Begriffe wie “Überparteilich” wurden ja schon fast immer missbräuchlich verwendet. Nicht umsonst schimpft sich die BILD-”Zeitung” überparteilich, die “Oldenburger Volkszeitung” nennt sich gar eine “überparteiliche, christliche” Volkszeitung. Und das ist weder ironisch gemeint, noch kommen dort Zweifel auf, ob das christliche in der Parteienlandschaft nicht eine klare Einschränkung wäre.
Doch so etwas ist weder neu, noch sonderlich schrecklich. Wer sich unabhängig Informieren will, muß ohnehin seine Quellen mischen. Weder die BILD, noch die taz sind als unabhängige Quelle wirklich ausreichend.

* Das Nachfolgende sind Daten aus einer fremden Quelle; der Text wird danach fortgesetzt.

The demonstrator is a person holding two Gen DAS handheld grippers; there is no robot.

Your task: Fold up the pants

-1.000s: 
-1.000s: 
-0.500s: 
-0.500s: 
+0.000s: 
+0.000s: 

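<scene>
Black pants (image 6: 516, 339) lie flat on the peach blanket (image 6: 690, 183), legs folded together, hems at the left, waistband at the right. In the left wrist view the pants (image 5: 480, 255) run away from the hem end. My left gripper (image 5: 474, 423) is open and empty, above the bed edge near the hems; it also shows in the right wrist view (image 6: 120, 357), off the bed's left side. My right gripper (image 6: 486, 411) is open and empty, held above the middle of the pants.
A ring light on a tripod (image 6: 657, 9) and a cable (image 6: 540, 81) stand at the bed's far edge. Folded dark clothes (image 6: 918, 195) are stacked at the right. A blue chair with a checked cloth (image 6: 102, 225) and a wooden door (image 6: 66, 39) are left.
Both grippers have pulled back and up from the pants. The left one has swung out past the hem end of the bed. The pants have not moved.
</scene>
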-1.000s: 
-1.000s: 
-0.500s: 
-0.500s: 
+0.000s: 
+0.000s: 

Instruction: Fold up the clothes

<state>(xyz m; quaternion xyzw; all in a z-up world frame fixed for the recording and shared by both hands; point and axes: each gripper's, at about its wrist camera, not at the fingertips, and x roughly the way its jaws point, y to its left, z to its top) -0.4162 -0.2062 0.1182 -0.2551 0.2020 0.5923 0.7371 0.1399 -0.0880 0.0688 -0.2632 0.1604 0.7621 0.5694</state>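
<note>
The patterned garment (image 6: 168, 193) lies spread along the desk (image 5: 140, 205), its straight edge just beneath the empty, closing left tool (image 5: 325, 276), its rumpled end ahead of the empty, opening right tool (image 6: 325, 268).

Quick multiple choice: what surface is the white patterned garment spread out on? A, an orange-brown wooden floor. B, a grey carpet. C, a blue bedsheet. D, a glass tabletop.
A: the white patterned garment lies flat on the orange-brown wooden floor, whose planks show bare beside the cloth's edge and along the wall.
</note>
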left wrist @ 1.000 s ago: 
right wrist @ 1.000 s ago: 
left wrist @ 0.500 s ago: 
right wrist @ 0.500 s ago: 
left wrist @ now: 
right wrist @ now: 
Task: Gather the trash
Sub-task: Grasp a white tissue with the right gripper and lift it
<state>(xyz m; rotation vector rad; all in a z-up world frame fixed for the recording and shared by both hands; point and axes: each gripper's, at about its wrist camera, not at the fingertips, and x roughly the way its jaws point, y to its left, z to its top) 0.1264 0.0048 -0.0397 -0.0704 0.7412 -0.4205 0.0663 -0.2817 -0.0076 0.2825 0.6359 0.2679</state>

Was mich aber viel mehr stört, bzw. sagen wir es ruhig: ankotzt ist die Tatsache, dass in Metiers, in denen die Unabhängigkeit eigentlich ein elementares Element sein sollte genau das Gegenteil passiert. Sollte Politik nicht unabhängig von Geldgebern sein? Was andere als Klientelpolitik oder Lobbyismus bezeichnen ist in meinen Augen schlicht Käuflichkeit, Bestechlichkeit und Korruption auf höchster Bundesebene. Schlecht schlafen scheinen die Protagonisten dadurch nicht zu können. Wie auch wenn man für die Übernachtung auch noch Millionen bekommt – bildlich gesprochen.